▶ **What the exercise asks**
Reproduce verbatim the lines of the material below, starting at the line with "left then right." and ending at the line with "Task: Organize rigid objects", both inclusive; skip the rest.

Data extracts Start Marker

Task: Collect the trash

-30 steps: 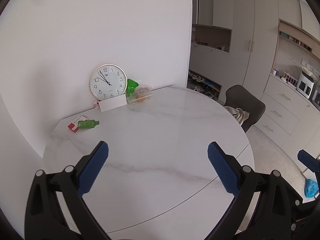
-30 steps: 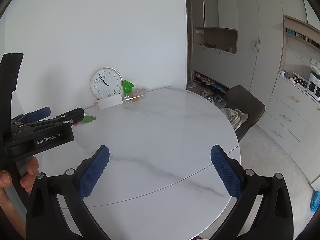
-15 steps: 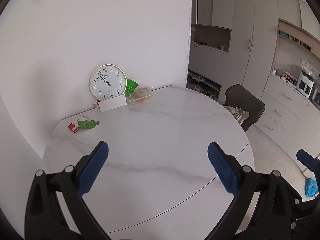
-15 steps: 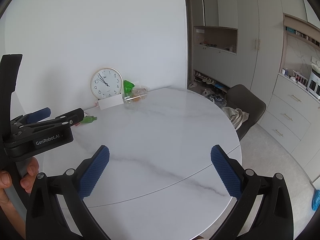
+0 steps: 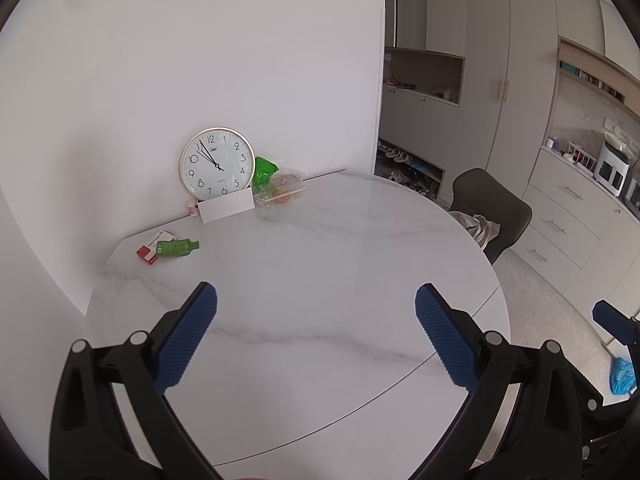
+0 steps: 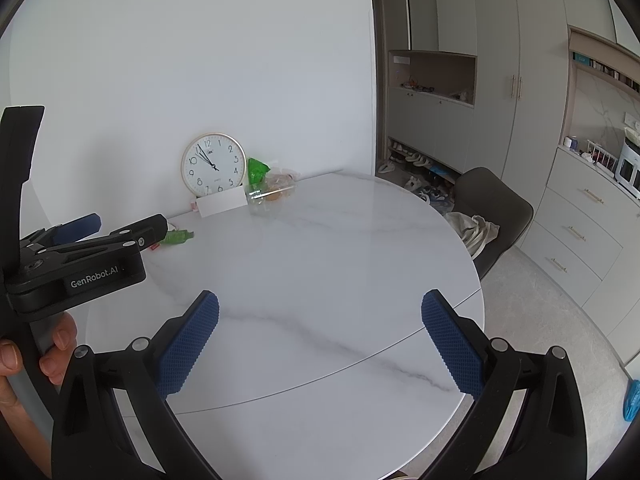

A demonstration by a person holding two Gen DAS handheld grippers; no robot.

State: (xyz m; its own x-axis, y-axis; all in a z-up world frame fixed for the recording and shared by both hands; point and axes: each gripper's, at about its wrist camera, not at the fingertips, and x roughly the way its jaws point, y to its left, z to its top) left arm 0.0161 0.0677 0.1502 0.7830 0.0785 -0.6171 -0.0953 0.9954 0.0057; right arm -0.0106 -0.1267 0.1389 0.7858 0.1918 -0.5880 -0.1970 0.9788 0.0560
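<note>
We hold the left tongs spread wide above the near part of the desk, gripping and touching nothing. Our right tongs gape just as wide, also empty, over the desk. Taking the clock as landmark: a green pouch on a red-and-white box lies left-front of it, a green wrapper and clear food tray just right.

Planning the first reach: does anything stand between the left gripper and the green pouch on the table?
Nothing visible does. Only bare marble table lies between the open left gripper and the green pouch, which rests against a red-and-white box.
</note>
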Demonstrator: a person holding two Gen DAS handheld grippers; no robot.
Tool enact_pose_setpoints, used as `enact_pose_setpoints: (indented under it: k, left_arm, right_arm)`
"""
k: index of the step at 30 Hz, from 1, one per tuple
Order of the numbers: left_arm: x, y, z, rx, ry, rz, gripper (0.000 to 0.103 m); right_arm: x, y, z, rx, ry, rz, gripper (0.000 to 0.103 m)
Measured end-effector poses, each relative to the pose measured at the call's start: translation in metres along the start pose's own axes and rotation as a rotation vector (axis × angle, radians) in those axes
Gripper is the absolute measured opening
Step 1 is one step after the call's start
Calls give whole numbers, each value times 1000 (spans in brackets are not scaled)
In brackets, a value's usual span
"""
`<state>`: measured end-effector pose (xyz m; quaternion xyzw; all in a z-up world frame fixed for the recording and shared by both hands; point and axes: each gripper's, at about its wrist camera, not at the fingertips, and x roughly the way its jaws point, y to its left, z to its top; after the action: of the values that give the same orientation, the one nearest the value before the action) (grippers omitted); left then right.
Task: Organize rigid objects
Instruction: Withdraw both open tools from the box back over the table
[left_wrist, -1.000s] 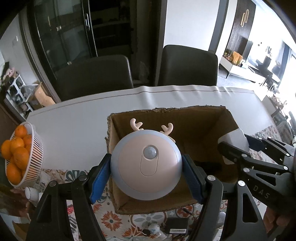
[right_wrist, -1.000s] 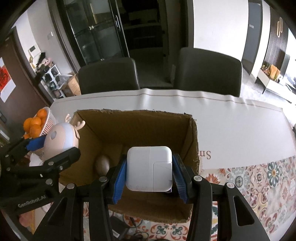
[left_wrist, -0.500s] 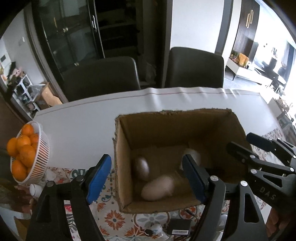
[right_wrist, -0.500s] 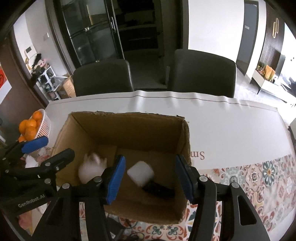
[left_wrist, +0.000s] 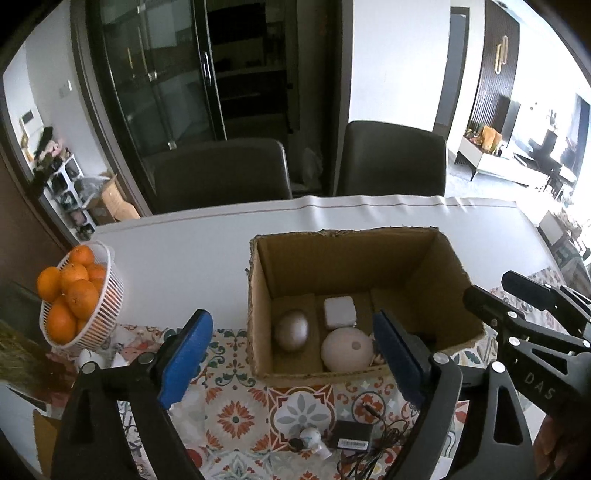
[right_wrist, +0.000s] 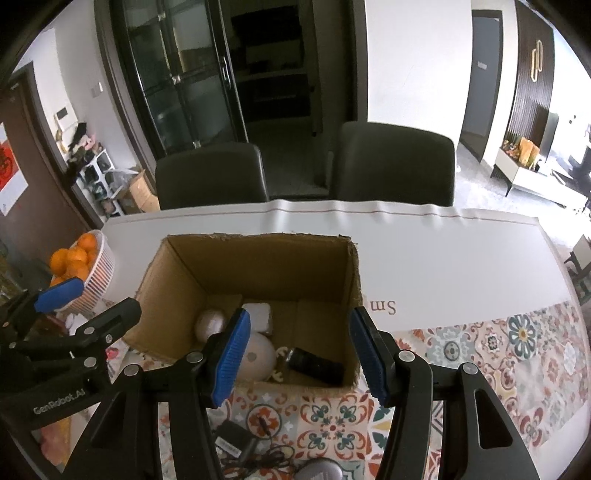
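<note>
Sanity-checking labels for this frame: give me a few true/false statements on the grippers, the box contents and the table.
1. Both the left gripper and right gripper are open and empty. True.
2. The white adapter lies on the patterned mat. False: it lies inside the cardboard box.
3. The round pink lamp is in the box. True.
4. The basket of oranges sits inside the box. False: it stands on the table, left of the box.
5. A black power brick lies outside the box. True.
</note>
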<state>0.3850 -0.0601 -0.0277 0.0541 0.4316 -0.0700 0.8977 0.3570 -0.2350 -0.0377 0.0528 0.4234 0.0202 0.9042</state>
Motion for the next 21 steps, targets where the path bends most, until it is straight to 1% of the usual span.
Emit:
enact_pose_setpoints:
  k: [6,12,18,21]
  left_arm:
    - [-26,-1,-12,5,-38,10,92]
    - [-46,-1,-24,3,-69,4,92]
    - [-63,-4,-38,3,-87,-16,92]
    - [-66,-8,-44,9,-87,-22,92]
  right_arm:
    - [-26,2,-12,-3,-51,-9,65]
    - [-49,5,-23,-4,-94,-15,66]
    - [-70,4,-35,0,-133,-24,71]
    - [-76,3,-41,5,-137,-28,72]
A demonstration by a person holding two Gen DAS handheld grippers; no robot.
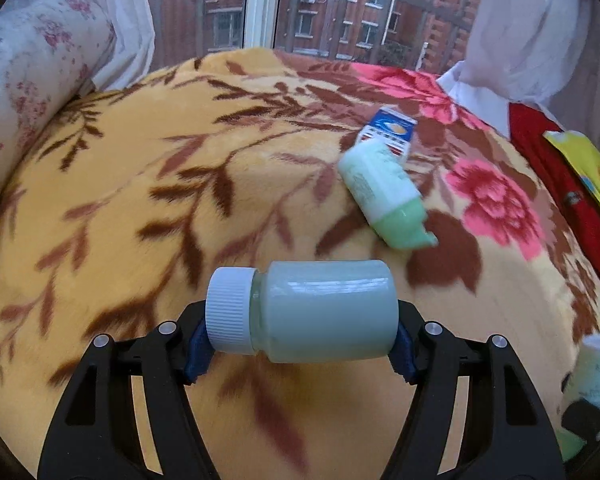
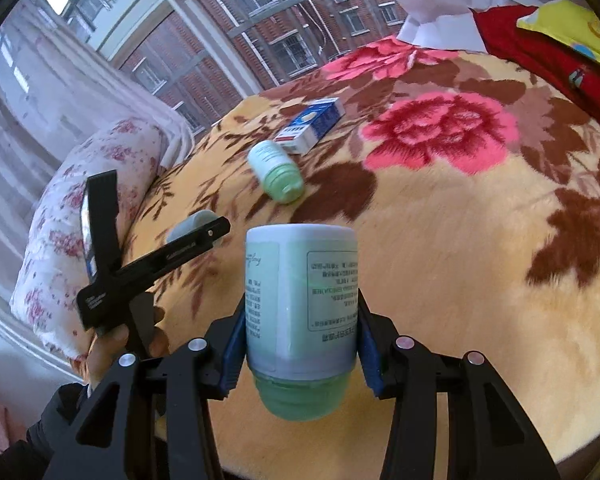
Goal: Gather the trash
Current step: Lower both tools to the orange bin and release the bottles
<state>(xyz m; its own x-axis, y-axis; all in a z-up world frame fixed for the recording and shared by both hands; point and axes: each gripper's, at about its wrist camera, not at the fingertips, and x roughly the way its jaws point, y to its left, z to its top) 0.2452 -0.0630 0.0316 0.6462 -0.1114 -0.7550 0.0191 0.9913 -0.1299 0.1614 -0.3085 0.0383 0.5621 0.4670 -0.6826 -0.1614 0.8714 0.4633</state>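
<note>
A: How did the two grippers stand at that moment?

B: Both were loaded. The left gripper (image 1: 302, 354) pinched a pale jar (image 1: 324, 310) end to end, its white cap toward the left finger, so the jar's long axis ran straight across the jaws. The right gripper (image 2: 300, 354) clamped a labelled bottle (image 2: 302, 300) by its sides, green cap toward the camera, its long axis along the fingers.

A: And what was left on the blanket (image 1: 160, 184)?

B: A green-capped bottle (image 1: 384, 192) lay on its side, its base touching a small blue-and-white box (image 1: 390, 132). It lay ahead of the left jaws and off to the right, its long axis slanting, cap nearer the camera.

A: Which hand was closer?

B: Hard to judge; from the right wrist the same bottle (image 2: 278, 172) lay ahead and slightly left. Neither could take it, probably, before dropping its load somewhere; no bin showed
</note>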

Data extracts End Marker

▶ **Result below**
`<state>`: measured end-effector pose (xyz m; quaternion xyzw; all in a z-up world frame fixed for the recording and shared by both hands; point and axes: each gripper's, at about its wrist camera, not at the fingertips, and x roughly the way its jaws point, y to its left, z to its top; after the action: of the values that give the same orientation, the one nearest the value before the action) (grippers omitted); left then right.
Task: Organize rigid objects

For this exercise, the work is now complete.